SUPPLIED MATERIAL
BEGIN

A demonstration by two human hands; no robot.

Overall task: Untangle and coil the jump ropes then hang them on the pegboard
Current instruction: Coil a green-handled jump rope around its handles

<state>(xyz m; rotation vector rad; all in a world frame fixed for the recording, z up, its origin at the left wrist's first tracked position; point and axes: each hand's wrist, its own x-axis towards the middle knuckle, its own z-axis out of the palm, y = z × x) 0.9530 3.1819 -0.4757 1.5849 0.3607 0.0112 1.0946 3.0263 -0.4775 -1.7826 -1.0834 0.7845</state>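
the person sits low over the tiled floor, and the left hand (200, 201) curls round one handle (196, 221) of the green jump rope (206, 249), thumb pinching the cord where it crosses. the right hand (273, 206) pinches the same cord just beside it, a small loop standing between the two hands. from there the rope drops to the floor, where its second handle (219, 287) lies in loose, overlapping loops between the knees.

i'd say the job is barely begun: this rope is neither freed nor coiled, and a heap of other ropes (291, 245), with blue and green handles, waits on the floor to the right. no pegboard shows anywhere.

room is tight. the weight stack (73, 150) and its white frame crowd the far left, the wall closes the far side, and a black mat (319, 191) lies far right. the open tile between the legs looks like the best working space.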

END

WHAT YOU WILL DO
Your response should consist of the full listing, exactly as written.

EXERCISE ANSWER
A demonstration by two human hands; no robot.

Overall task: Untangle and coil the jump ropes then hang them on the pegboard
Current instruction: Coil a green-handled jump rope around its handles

<state>(xyz m; rotation vector rad; all in a world frame fixed for the recording, z up, its origin at the left wrist's first tracked position; point and axes: each hand's wrist, its own x-axis towards the middle knuckle, its own z-axis out of the palm, y = z × x) 0.9530 3.1819 -0.4757 1.5849 0.3607 0.0112 1.0946 3.0263 -0.4775 -1.7826 -1.0834 0.7845</state>
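the person sits low over the tiled floor, and the left hand (200, 201) curls round one handle (196, 221) of the green jump rope (206, 249), thumb pinching the cord where it crosses. the right hand (273, 206) pinches the same cord just beside it, a small loop standing between the two hands. from there the rope drops to the floor, where its second handle (219, 287) lies in loose, overlapping loops between the knees.

i'd say the job is barely begun: this rope is neither freed nor coiled, and a heap of other ropes (291, 245), with blue and green handles, waits on the floor to the right. no pegboard shows anywhere.

room is tight. the weight stack (73, 150) and its white frame crowd the far left, the wall closes the far side, and a black mat (319, 191) lies far right. the open tile between the legs looks like the best working space.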

That is the complete answer.